A word-for-word transcription of the whole listing is required.

§

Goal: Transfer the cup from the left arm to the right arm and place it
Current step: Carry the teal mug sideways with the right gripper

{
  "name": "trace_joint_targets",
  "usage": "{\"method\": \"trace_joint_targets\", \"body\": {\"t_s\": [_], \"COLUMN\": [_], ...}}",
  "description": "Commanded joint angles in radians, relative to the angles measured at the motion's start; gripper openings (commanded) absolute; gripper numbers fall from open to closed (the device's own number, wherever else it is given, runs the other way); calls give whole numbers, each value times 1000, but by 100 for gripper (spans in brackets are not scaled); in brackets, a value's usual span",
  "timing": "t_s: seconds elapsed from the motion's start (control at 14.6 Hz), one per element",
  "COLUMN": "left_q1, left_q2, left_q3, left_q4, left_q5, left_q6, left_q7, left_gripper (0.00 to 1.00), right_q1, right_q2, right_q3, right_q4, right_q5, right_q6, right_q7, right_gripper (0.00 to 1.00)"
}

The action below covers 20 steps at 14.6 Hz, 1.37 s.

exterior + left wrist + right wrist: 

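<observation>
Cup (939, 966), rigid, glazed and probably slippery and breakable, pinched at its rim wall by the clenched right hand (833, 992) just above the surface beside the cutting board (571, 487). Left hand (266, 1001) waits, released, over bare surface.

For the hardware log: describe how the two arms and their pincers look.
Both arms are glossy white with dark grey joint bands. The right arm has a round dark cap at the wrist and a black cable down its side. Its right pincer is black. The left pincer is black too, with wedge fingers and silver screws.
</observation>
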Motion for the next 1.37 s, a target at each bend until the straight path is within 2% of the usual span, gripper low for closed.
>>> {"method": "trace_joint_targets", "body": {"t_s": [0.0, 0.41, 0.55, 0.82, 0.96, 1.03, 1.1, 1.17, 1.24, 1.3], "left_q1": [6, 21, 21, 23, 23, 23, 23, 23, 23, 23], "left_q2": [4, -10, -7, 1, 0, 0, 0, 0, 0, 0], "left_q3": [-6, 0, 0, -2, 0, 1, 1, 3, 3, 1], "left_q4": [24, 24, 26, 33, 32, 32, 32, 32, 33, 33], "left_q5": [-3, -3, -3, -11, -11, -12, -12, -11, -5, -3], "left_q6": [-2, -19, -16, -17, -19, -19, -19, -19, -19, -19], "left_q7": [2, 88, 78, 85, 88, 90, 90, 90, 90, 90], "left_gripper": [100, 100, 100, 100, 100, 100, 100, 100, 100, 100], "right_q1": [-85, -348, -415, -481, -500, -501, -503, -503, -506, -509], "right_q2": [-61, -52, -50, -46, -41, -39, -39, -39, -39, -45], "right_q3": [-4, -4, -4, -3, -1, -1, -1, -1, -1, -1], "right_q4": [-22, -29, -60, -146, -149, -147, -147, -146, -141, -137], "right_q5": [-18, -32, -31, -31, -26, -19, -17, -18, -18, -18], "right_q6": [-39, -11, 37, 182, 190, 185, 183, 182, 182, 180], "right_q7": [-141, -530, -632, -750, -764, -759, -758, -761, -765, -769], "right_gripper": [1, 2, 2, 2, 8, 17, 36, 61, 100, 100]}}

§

__Your response__.
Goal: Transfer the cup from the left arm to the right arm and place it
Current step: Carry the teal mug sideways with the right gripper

{
  "name": "trace_joint_targets",
  "usage": "{\"method\": \"trace_joint_targets\", \"body\": {\"t_s\": [_], \"COLUMN\": [_], ...}}",
  "description": "Commanded joint angles in radians, relative to the angles measured at the motion's start; gripper openings (commanded) absolute; gripper numbers fall from open to closed (the device's own number, wherever else it is given, runs the other way); calls give whole numbers, each value times 1000, but by 100 for gripper (spans in brackets are not scaled); in brackets, a value's usual span",
  "timing": "t_s: seconds elapsed from the motion's start (control at 14.6 Hz), one per element",
  "COLUMN": "left_q1, left_q2, left_q3, left_q4, left_q5, left_q6, left_q7, left_gripper (0.00 to 1.00), right_q1, right_q2, right_q3, right_q4, right_q5, right_q6, right_q7, right_gripper (0.00 to 1.00)"
}

The action below covers 20 steps at 14.6 Hz, 1.37 s.

exterior + left wrist + right wrist: 

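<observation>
Cup (939, 966), rigid, glazed and probably slippery and breakable, pinched at its rim wall by the clenched right hand (833, 992) just above the surface beside the cutting board (571, 487). Left hand (266, 1001) waits, released, over bare surface.

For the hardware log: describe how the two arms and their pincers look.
Both arms are glossy white with dark grey joint bands. The right arm has a round dark cap at the wrist and a black cable down its side. Its right pincer is black. The left pincer is black too, with wedge fingers and silver screws.
</observation>
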Motion for the next 1.37 s, a target at each bend until the straight path is within 2% of the usual span, gripper low for closed.
>>> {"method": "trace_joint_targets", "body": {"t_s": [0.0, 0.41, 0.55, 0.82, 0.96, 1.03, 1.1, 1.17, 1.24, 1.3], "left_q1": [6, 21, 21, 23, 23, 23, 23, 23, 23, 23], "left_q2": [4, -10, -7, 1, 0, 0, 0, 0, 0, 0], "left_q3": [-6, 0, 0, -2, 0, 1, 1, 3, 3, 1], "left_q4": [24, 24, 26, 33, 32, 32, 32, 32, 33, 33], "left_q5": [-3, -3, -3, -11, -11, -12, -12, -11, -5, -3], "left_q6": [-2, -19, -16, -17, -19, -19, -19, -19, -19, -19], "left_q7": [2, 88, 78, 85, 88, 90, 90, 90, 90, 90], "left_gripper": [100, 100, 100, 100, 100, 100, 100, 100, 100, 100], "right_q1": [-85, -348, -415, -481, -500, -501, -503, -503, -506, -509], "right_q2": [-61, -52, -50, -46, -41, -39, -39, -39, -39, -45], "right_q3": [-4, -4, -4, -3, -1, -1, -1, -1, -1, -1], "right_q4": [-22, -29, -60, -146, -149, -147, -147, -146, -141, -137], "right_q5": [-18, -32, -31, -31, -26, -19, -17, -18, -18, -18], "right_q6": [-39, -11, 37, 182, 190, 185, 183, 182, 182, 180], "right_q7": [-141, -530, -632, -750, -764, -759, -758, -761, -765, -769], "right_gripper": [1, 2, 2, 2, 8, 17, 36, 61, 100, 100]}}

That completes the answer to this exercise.